Conspicuously missing from this whole scene was my neighbor, the gorgeous angelic creature I'd seen the previous evening. It seemed as if this horde of caterers, construction workers, carnival barkers, and—were those guys in dark suits security guards? Why yes, they were—other employees had just spontaneously descended upon the castle-like house and elaborate grounds next door and magically made this spectacle come to life. I was sure they'd been at work outside for the duration of the seven hours I'd been asleep—and I had a feeling Greta had been directing activities inside the house since before I woke up in the morning. Suddenly I heard the door to the garage slam. My mother's shrill voice called out, “Naomi!”

She swept into the kitchen, loaded down with bags from Marc Jacobs and Calypso and Citarella, and stared at me with disdain.

“You haven't changed?” she demanded.

“Wait, I haven't?” I shrieked, staring at myself in mock shock. I couldn't help it.

“That's disgusting,” she said, huffing around the kitchen and noisily unpacking fancy cheeses and jars of expensive tapenade. “That's really disgusting. You haven't even showered today, have you?”

“Just been really focused on studying,” I lied.

“Well, if you haven't noticed, there's an absolute circus unfolding next door,” she said. “I doubt we're going to get much peace and quiet tonight. I didn't think anything could be worse than those Saudis, but this girl next door is clearly about as gauche as it gets.”

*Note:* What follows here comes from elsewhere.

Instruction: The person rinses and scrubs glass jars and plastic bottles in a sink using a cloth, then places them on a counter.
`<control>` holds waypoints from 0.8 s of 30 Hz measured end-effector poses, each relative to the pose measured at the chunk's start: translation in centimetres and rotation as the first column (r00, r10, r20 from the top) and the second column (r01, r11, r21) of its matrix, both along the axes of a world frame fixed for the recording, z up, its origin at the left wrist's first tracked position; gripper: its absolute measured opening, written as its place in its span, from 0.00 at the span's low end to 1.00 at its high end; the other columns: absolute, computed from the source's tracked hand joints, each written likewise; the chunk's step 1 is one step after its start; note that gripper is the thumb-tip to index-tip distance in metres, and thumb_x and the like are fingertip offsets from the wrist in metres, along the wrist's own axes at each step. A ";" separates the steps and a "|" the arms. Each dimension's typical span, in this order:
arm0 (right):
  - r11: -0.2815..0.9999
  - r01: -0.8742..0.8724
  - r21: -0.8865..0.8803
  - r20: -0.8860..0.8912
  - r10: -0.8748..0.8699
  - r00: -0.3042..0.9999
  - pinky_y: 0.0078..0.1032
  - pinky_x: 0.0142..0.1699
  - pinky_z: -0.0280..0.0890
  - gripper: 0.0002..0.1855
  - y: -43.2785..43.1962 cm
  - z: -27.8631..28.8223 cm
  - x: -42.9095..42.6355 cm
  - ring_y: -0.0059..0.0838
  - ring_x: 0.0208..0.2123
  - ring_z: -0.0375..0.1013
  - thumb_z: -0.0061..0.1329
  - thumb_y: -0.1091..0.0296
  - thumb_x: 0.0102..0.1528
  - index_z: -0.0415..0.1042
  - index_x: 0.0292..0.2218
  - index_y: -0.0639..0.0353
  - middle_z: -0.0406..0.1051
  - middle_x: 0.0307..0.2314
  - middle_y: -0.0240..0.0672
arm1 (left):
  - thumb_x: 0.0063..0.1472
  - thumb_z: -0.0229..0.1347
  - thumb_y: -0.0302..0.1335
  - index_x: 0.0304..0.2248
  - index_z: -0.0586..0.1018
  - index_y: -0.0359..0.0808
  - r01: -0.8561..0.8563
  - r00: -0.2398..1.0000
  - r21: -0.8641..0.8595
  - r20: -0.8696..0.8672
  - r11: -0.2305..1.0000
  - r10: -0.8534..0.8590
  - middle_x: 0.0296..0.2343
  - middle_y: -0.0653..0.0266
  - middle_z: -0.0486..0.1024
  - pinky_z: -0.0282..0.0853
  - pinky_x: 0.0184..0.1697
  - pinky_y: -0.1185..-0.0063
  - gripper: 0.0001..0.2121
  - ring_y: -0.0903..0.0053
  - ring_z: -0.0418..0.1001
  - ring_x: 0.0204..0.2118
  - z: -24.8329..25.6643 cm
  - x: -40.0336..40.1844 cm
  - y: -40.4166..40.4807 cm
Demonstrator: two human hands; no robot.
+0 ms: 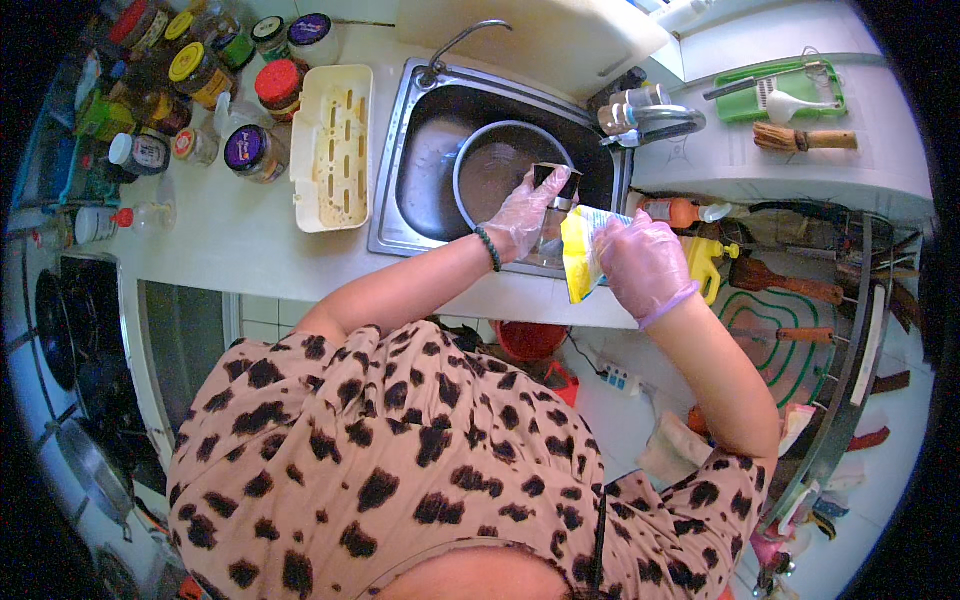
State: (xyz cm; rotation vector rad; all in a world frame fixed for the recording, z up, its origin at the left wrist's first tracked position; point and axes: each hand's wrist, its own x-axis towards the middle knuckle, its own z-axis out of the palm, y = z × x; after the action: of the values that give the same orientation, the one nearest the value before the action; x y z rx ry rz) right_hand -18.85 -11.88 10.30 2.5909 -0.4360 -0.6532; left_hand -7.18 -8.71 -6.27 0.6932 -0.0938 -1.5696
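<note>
Over the right part of the steel sink [427, 191], my left hand [525, 210], in a clear plastic glove, holds a dark open-topped container [556, 180]. What it is exactly, I cannot tell. A round metal basin [495, 169] stands in the sink beneath, partly hidden by that hand. My right hand [646, 262], gloved too with a purple cuff, grips a yellow and white plastic packet [581, 251] tilted near the sink's front right corner. The packet's opening cannot be made out.
Left of the sink lies a cream slotted plastic tray [300, 180], with several lidded jars [199, 71] beyond it. A curved faucet [671, 120] is at the sink's right. Further right are an orange bottle [671, 212], a yellow jug [697, 262] and a green tray [727, 105] with utensils.
</note>
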 end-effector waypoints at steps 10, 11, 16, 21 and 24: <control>0.974 -0.077 -0.212 -0.172 0.040 0.984 0.25 0.24 0.55 0.06 0.6 -0.7 0.4 0.30 0.25 0.65 0.44 0.69 0.45 0.72 0.23 0.61 0.66 0.19 0.34 | 0.55 0.53 0.47 0.44 0.63 0.45 0.059 0.998 0.055 -0.021 0.997 -0.058 0.33 0.68 0.69 0.69 0.38 0.70 0.22 0.77 0.71 0.35 0.5 -0.5 0.2; 0.974 -0.074 -0.213 -0.175 0.037 0.984 0.25 0.24 0.55 0.06 0.6 -0.6 0.5 0.30 0.25 0.65 0.44 0.69 0.45 0.72 0.23 0.61 0.66 0.19 0.34 | 0.55 0.53 0.47 0.44 0.63 0.45 0.062 0.998 0.053 -0.024 0.997 -0.061 0.33 0.68 0.69 0.69 0.38 0.70 0.22 0.77 0.71 0.35 0.5 -0.7 0.0; 0.970 -0.138 -0.200 -0.394 0.050 0.918 0.30 0.26 0.59 0.08 1.6 0.6 1.7 0.33 0.24 0.68 0.43 0.69 0.46 0.73 0.26 0.61 0.69 0.20 0.39 | 0.55 0.54 0.47 0.42 0.65 0.43 0.016 1.000 0.014 -0.021 1.000 -0.016 0.32 0.63 0.74 0.71 0.35 0.76 0.22 0.76 0.73 0.33 0.5 -1.0 -0.3; 0.978 -0.131 -0.163 -0.462 0.042 0.886 0.35 0.28 0.61 0.10 2.0 1.3 3.0 0.37 0.26 0.70 0.43 0.69 0.46 0.74 0.28 0.62 0.71 0.22 0.42 | 0.54 0.54 0.47 0.43 0.64 0.43 0.040 0.999 0.023 -0.038 0.999 -0.039 0.32 0.63 0.73 0.72 0.36 0.75 0.23 0.75 0.73 0.35 0.2 -1.4 -0.5; 0.978 -0.141 -0.152 -0.475 0.053 0.878 0.36 0.28 0.62 0.10 1.9 1.3 3.0 0.38 0.26 0.71 0.44 0.68 0.46 0.75 0.28 0.61 0.72 0.23 0.41 | 0.54 0.54 0.47 0.44 0.63 0.42 0.042 0.998 0.063 -0.057 0.997 -0.038 0.35 0.62 0.72 0.72 0.37 0.74 0.24 0.74 0.73 0.37 0.1 -1.8 -0.3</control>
State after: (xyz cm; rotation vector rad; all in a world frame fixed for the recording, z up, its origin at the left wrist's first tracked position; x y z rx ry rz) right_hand -15.82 -10.00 11.55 2.1649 -0.1927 -1.1120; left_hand -8.94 -8.98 -6.17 0.7005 -0.0164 -1.6347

I edged out of the kitchen and toward the front staircase in order to beat a hasty retreat, but stopped when I noticed something affixed to the front door. It was a little pink envelope. I grabbed it quickly and went back into the kitchen.

“Hey, Mom,” I said. “Somebody left this for you.” I gave it to her, and she stared at it with a furrowed brow. (Well, her brow would've been furrowed if it hadn't been so loaded with Botox.)

“But it's got your name on it, Naomi,” she said, a touch of wonder in her voice as she handed it back to me. “And look at that gorgeous handwriting.”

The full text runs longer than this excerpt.